Which lines of the data contain the string "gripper"? Show each of them.

BEGIN STUDY MATERIAL

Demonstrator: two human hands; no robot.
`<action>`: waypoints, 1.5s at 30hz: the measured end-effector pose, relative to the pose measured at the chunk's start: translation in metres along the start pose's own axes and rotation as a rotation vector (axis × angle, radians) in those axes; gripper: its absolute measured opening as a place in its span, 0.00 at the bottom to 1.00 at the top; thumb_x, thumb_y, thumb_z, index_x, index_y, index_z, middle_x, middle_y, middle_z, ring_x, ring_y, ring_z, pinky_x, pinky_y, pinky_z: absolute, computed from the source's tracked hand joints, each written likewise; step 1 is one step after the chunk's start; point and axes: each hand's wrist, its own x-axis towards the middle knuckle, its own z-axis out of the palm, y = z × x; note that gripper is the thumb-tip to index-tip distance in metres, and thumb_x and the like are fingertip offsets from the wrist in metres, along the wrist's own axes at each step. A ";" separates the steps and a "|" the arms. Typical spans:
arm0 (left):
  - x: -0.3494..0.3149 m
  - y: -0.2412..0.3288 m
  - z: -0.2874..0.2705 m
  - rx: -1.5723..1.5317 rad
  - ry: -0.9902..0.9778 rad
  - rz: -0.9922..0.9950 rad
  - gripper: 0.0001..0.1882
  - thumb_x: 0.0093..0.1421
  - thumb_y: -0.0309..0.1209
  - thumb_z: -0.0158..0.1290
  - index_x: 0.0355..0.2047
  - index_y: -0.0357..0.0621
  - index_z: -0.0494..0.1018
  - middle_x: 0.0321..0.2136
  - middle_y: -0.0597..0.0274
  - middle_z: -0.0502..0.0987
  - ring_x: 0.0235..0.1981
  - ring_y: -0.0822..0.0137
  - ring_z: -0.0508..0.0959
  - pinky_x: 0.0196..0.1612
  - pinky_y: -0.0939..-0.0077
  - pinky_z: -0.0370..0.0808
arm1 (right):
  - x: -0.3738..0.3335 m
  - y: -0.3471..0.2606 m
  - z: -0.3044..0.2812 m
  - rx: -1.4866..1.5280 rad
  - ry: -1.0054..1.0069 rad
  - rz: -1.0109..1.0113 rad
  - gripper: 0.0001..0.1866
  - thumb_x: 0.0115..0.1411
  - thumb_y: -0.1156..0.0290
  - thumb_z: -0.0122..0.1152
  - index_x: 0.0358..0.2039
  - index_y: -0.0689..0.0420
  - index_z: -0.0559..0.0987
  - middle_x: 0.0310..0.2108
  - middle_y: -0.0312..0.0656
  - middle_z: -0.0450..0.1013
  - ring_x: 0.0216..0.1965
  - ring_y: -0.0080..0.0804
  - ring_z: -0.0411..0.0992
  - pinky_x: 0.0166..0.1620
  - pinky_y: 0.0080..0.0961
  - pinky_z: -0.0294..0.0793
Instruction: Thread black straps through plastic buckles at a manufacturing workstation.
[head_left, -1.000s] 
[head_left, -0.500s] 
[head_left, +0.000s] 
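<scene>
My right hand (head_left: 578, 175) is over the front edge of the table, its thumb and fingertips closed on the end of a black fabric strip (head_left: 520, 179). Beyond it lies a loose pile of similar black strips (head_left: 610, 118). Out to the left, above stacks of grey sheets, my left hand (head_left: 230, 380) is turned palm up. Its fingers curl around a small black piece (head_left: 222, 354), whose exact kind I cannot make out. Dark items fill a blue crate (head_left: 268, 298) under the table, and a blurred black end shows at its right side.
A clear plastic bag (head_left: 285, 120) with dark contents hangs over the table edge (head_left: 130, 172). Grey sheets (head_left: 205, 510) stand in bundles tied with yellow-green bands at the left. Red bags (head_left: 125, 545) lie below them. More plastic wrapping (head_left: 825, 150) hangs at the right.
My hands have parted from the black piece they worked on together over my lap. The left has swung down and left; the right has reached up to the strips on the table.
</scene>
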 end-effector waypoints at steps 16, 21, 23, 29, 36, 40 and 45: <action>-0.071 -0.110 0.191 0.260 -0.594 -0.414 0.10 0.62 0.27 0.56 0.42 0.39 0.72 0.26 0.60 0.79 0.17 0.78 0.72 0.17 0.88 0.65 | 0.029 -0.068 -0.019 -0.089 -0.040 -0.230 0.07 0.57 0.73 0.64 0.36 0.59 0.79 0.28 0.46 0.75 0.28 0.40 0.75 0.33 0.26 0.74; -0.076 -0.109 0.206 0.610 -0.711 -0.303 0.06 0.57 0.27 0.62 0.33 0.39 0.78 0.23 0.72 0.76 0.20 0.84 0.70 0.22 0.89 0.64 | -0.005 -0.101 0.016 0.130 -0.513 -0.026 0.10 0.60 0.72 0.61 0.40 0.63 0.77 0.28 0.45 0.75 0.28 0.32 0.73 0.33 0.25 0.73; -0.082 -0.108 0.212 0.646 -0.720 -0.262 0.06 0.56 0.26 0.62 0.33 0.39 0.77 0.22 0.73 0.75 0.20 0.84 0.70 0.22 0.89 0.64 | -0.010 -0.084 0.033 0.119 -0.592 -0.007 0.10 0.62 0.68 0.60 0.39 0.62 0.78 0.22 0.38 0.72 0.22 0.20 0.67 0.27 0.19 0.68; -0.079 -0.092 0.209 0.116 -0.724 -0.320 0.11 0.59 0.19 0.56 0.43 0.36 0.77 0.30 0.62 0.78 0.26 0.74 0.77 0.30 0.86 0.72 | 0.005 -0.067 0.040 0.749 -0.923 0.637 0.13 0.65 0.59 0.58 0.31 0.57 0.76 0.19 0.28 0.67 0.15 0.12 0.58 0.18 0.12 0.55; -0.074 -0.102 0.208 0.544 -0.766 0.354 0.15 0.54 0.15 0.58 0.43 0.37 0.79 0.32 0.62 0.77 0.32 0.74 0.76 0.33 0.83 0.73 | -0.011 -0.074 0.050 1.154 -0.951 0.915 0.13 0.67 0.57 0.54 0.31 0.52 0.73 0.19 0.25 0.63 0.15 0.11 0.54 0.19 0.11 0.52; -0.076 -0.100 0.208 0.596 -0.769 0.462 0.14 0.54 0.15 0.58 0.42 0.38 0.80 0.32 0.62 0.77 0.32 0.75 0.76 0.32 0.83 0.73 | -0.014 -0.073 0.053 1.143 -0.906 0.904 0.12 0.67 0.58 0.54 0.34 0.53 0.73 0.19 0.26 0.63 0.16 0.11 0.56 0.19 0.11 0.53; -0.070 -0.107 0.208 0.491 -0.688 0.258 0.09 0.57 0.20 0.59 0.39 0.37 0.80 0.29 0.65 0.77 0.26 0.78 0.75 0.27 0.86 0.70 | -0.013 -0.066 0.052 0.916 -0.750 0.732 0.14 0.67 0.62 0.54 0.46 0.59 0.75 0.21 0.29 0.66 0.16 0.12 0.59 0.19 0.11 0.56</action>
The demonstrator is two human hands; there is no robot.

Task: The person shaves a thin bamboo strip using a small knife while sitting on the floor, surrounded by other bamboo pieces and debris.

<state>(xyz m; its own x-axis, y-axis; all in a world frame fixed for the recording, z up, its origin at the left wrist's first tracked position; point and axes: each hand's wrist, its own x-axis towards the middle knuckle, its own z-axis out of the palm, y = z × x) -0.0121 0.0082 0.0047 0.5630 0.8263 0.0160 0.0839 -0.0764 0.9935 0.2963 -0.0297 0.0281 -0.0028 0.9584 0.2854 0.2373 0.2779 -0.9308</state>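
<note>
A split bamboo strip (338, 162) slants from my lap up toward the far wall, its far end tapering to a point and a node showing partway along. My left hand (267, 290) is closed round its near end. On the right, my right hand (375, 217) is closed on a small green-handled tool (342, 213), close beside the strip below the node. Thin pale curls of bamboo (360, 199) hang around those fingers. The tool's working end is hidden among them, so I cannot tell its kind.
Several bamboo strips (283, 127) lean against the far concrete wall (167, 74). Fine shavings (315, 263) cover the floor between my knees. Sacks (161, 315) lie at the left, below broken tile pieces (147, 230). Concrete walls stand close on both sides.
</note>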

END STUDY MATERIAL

• **RESPONSE AREA**
`<action>`: waypoints, 1.5s at 30hz: the measured end-effector pose, relative to the pose measured at the chunk's start: translation in metres along the start pose's own axes and rotation as a rotation vector (axis × angle, radians) in those axes; gripper: its absolute measured opening as a place in its span, 0.00 at the bottom to 1.00 at the top; thumb_x, thumb_y, thumb_z, index_x, index_y, index_z, middle_x, middle_y, middle_z, ring_x, ring_y, ring_z, pinky_x, pinky_y, pinky_z: absolute, computed from the source's tracked hand joints, each written likewise; step 1 is one step after the chunk's start; point and axes: each hand's wrist, its own x-axis towards the middle knuckle, its own z-axis out of the palm, y = z × x; note that gripper is the thumb-tip to index-tip distance in metres, and thumb_x and the like are fingertip offsets from the wrist in metres, along the wrist's own axes at each step. A ";" separates the steps and a "|" the arms. Typical spans:
  - gripper: 0.0001..0.1882
  - gripper: 0.0001..0.1866

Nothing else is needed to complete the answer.